Once they have the party fully stocked, Scott "Squishy" Squibbles' mother Sherri walks in on it while doing a load of laundry. She is upset because they did not invite her. After lighting a bonfire on the lawn, Sherri introduces the crowd to "door jumping"/"door jamming", involving jumping from the roof with the help of two doors to land safely on the lawn. The guests congratulate the Oozma Kappas for throwing a successful party, and many of them decide to pledge the fraternity.

In a post-credits scene, the husband and wife wake their son Timmy up and ask if they can sleep with him, saying that there are monsters in their closet. Timmy shouts, "That's what I've been trying to tell you!"

==Voice cast==

- Billy Crystal as Mike
- John Goodman as Sulley
- Peter Sohn as Squishy
- Julia Sweeney as Sherri
- Charlie Day as Art
- Nathan Fillion as Johnny
- Dave Foley as Terry
- Sean P. Hayes as Terri
- Bobby Moynihan as Chet
- Joel Murray as Don
- Colleen O'Shaughnessey as Mom
- James Kevin Ward as Dad
- Cristina Pucelli as Timmy

==Production==
According to the short's writer/director Kelsey Mann, "When you first meet the Oozma Kappas, they go to their fraternity house and the first thing they say is, 'Welcome to Party Central!
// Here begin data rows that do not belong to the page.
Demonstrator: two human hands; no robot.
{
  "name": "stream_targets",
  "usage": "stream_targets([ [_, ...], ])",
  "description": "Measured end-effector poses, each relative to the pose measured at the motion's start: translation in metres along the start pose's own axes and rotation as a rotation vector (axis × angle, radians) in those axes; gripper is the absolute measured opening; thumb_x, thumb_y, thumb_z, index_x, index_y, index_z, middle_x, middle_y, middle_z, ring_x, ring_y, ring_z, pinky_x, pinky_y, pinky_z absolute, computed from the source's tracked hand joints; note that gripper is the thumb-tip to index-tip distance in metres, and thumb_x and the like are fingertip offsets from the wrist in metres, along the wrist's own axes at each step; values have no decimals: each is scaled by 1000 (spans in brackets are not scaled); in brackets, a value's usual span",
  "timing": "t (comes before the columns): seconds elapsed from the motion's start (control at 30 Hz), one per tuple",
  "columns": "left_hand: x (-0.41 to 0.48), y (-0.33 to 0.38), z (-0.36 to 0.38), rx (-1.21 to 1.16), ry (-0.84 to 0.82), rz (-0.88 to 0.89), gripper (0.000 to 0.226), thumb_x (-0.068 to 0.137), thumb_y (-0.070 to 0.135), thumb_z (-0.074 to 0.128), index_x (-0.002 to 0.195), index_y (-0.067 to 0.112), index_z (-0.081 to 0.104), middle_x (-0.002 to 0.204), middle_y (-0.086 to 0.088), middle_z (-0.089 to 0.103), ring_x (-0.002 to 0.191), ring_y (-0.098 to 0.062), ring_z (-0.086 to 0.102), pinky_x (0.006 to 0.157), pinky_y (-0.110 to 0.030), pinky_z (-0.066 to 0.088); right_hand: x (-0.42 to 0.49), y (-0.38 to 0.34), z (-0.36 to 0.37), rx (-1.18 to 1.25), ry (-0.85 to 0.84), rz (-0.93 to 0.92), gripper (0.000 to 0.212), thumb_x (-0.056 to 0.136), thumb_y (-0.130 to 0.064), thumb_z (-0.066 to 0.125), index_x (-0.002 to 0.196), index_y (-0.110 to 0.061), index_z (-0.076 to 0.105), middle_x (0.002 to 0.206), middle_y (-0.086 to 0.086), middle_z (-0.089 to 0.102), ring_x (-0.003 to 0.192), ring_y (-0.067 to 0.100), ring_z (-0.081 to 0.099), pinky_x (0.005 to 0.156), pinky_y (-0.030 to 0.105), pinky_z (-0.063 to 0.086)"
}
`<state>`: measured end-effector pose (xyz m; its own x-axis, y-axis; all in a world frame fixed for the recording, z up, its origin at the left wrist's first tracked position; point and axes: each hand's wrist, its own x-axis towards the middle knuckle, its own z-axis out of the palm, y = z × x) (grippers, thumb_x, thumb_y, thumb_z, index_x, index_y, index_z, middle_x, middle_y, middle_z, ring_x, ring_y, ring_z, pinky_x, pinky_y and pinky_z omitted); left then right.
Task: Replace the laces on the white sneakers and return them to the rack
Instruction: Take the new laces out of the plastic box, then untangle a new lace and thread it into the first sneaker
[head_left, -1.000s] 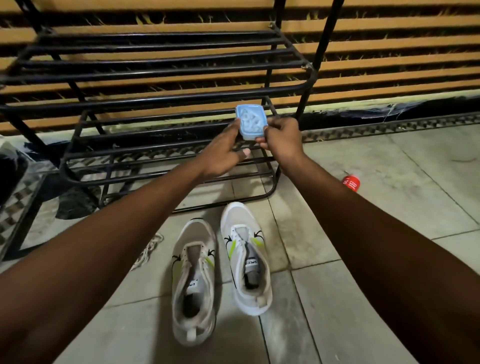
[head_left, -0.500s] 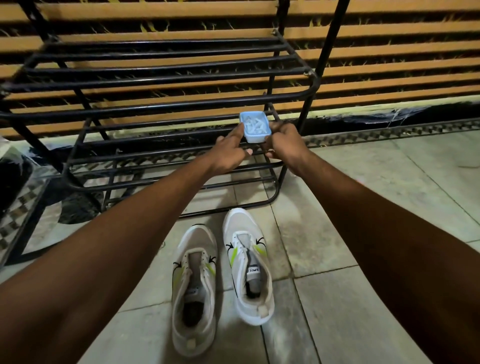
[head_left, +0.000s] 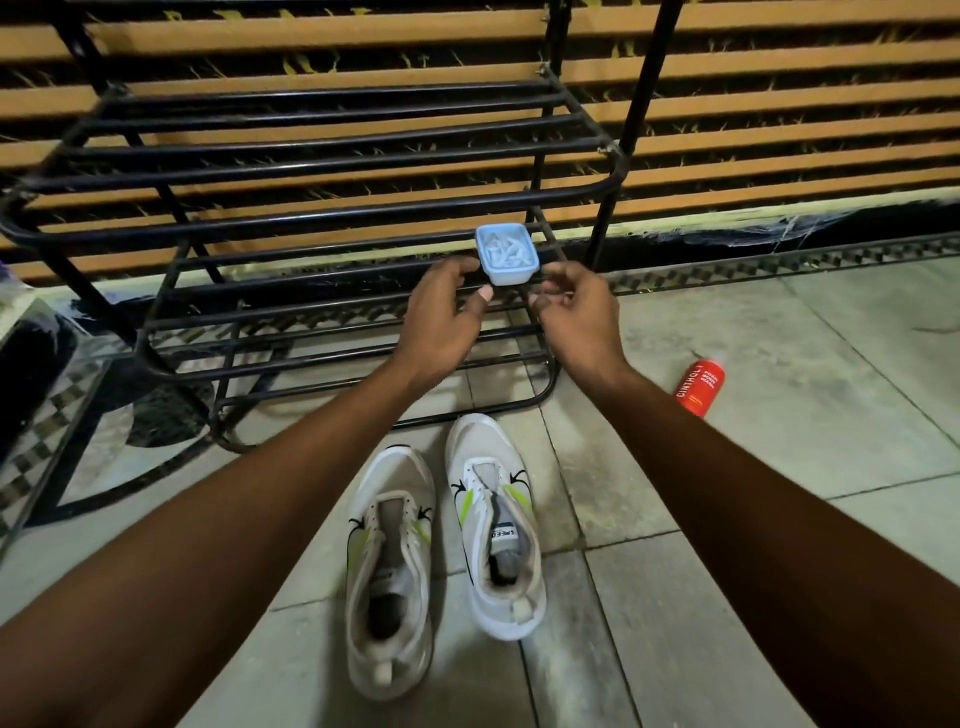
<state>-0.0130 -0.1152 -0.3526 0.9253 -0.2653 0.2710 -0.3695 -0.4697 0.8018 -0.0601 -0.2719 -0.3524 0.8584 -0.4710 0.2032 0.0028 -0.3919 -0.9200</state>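
Two white sneakers with green accents stand side by side on the tiled floor, toes toward the rack: the left sneaker (head_left: 389, 561) and the right sneaker (head_left: 493, 525). Their eyelets are bare, with no laces. A small blue container (head_left: 506, 254) holding white bits sits on the bars of the lower shelf of the black metal rack (head_left: 332, 202). My left hand (head_left: 447, 312) is just left of it, fingertips at its side and thumb below it. My right hand (head_left: 571, 306) hovers at its right corner with loosely curled fingers and holds nothing.
A red spray can (head_left: 696, 387) lies on the floor to the right of the rack. Dark bags (head_left: 26, 364) sit at the far left beside a patterned tile strip. A slatted wall stands behind the rack. Both rack shelves are otherwise bare.
The blue container went from being held up in both hands to resting on the lower shelf bars. Both hands have loosened and drawn back slightly.
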Motion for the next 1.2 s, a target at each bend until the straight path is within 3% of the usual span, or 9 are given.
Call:
stream_targets([
  [0.13, -38, -4, -8, -36, 52, 145, 27, 99, 21, 64, 125, 15, 63, 124, 1, 65, 116, -11, 62, 99, -42, 54, -31, 7, 1, 156, 11, -1, 28, 87, 0, 67, 111, -14, 70, 100, -2, 72, 94, 12, 69, 93, 31, 57],
  [0.23, -64, -6, -11, -117, 98, 121, 20, 99, 22, 64, 118, 17, 65, 118, 2, 68, 112, -12, 65, 96, -40, 55, -49, 7, 1, 240, 17, -9, 26, 86, 3, 66, 107, -11, 71, 99, 2, 73, 89, 15, 69, 89, 29, 57],
  [0.4, -107, -3, -20, -221, 148, 46, 13, 101, 13, 64, 113, 10, 68, 109, 0, 72, 101, -10, 68, 84, -19, 51, -80, 1, 6, 313, -38, -20, 21, 87, 7, 64, 100, -8, 71, 91, 7, 72, 80, 11, 64, 78, 22, 53],
  [0.53, -135, -12, -40, -221, 148, 12, 10, 101, 12, 64, 110, 12, 68, 109, 3, 73, 104, -9, 68, 89, -23, 53, -104, -4, 18, 316, -118, -7, 23, 86, 7, 63, 95, -12, 71, 86, 2, 71, 76, 8, 63, 78, 24, 52],
  [0.67, -158, -27, -66, -181, 175, -24, 9, 100, 11, 64, 107, 13, 68, 106, 6, 73, 98, -5, 68, 82, -17, 53, -123, -8, 41, 296, -188, 11, 21, 85, 5, 64, 93, -12, 73, 84, 3, 74, 77, 10, 66, 78, 27, 55],
  [0.9, -201, -110, -91, 21, 204, -133, 11, 95, 14, 65, 105, 17, 68, 104, 8, 71, 97, -7, 67, 85, -31, 54, -154, 1, 87, 187, -356, -27, 21, 86, 6, 64, 93, -11, 74, 85, 2, 75, 79, 11, 68, 80, 22, 54],
  [1.0, -216, -147, -104, 158, 267, -222, 14, 91, 15, 64, 104, 14, 68, 103, -1, 68, 95, -19, 65, 87, -37, 53, -164, 10, 109, 157, -394, -22, 27, 85, 6, 63, 86, -20, 73, 81, -2, 74, 75, 10, 67, 79, 24, 54],
  [1.07, -224, -178, -116, 252, 283, -353, 18, 87, 9, 70, 104, 12, 69, 105, -8, 65, 99, -27, 63, 88, -41, 52, -171, 16, 123, 143, -432, -20, 22, 86, 5, 65, 88, -16, 74, 81, -2, 74, 73, 6, 65, 77, 23, 52],
  [1.2, -239, -235, -133, 495, 79, -573, 30, 83, 24, 61, 108, 9, 70, 113, -17, 65, 112, -40, 55, 94, -44, 41, -180, 22, 138, 66, -534, -37, 22, 87, -4, 67, 87, -25, 73, 83, -4, 75, 72, 4, 65, 74, 20, 53],
])
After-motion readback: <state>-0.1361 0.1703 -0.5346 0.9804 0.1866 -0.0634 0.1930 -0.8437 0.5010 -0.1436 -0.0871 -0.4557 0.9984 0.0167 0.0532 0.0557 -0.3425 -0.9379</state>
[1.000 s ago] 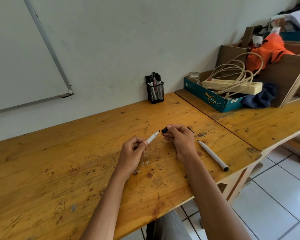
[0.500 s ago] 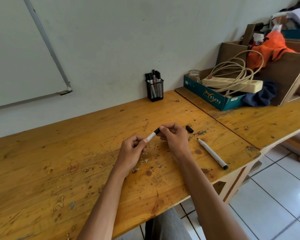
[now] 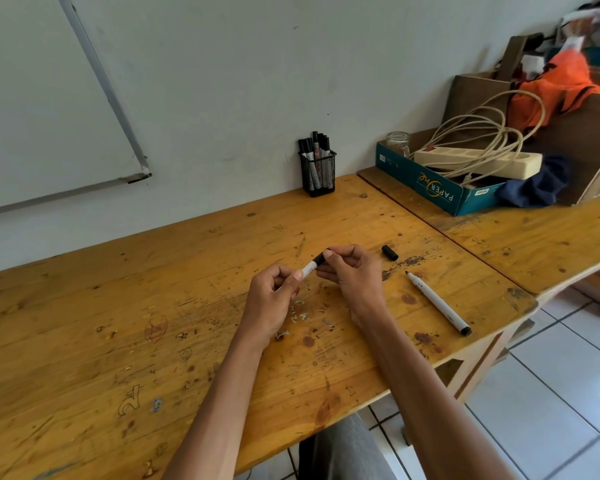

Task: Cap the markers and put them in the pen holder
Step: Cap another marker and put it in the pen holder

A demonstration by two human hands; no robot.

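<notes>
Risk: half-seated cap (image 3: 319, 260). I see the left hand (image 3: 274, 296) gripping the marker (image 3: 308, 270) barrel, the right hand (image 3: 355, 273) pinching the cap over its tip. I judge a skewed push leaves it loose for the pen holder (image 3: 317, 176) at 12 o'clock

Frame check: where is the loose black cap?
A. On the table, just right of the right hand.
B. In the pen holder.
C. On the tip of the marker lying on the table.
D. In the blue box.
A: the loose cap lies on the table beside the right hand, which with the left hand grips the held marker; the lying marker has a bare tip.
</notes>
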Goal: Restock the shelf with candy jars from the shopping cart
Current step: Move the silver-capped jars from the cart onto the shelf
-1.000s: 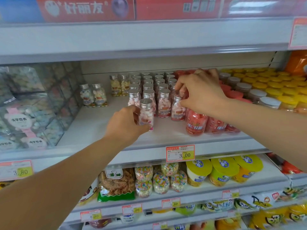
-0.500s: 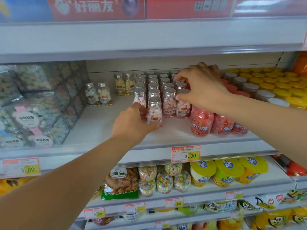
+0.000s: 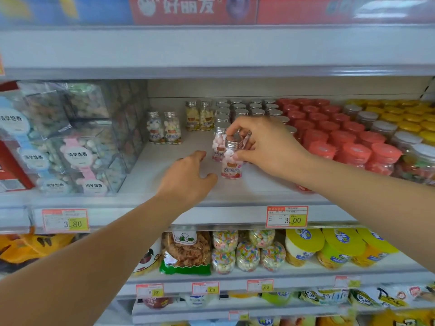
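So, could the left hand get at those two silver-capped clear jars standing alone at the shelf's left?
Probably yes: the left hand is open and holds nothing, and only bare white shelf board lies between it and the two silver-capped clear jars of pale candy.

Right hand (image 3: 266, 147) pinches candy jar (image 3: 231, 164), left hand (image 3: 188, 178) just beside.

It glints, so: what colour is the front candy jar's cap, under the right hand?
Silver. The cap of the candy jar shows best in head view.
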`<state>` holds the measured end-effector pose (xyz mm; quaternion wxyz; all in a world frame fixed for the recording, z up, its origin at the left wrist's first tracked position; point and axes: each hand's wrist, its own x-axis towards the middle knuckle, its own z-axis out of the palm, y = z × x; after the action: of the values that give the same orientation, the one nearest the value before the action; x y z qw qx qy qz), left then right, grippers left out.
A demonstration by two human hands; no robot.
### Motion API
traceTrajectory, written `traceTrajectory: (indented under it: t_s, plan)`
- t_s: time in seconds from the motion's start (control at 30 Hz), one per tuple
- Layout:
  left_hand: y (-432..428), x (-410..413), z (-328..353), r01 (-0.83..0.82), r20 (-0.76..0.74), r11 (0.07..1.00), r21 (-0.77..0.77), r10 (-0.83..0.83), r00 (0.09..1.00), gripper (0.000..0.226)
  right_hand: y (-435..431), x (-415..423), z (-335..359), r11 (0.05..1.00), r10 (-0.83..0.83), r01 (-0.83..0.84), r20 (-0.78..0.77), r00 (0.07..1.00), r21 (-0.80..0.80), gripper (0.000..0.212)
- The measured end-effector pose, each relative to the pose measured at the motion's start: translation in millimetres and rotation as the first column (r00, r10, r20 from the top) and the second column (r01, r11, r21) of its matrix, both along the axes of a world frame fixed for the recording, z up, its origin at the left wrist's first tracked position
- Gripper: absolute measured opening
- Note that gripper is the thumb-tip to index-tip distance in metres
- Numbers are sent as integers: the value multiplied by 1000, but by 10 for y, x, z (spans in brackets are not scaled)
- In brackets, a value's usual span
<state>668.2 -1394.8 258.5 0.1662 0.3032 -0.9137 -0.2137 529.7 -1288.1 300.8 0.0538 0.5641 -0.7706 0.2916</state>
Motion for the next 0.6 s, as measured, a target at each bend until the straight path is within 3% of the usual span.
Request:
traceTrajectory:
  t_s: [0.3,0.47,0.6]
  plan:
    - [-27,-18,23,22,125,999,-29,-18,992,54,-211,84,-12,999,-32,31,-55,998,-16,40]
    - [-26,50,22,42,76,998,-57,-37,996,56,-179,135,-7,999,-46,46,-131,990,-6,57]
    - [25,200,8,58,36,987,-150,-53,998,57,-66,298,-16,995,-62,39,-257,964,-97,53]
We haven’t thrown a party yet, but when we do we’ll be ready,'... I kept telling [director] Dan [Scanlon], 'I really want to see their party. We have to do it in the credits or something.' Then when the idea of doing a short came up, we were like, 'That could be the party!'" The short took around eight months to make, to which the voices were recorded near the end of production of Monsters University. Mann stated "We would do a couple of pickup lines with Billy Crystal and the other actors for the movie and then we’d get the stuff we needed for the short." Party Central was initially considered as a bonus feature for the Monsters University DVD, but the decision was later made to release the short theatrically. It was originally scheduled to be shown in theaters with The Good Dinosaur until the film was shifted from 2014 to 2015.

==Release==
Party Central premiered on August 9, 2013, at the D23 Expo in Anaheim, California and was shown in theaters with Muppets Most Wanted on March 21, 2014. Party Central received a PG rating from the MPAA for "some reckless behavior", the first Disney animated short to get higher than a G rating since 1990's Roller Coaster Rabbit.

The short was released for streaming on October 21, 2014, on the Disney Movies Anywhere application for iPhone and iPad, and on the Disney Movies Anywhere website.

===Home media===
Party Central was released on Blu-ray, DVD and digital download as part of Pixar Short Films Collection, Volume 3 on November 13, 2018.

==Critical reception==
After being screened at the D23 Expo, BigScreen Animation noted "judging from Twitter, the response was tremendous." Newsday said "It starts with a simple plot idea and escalates in classic comedy form." Rotoscopers wrote "This short film was a cool, funny idea. Not a story. It was literally a sequence of jokes with no emotional core whatsoever."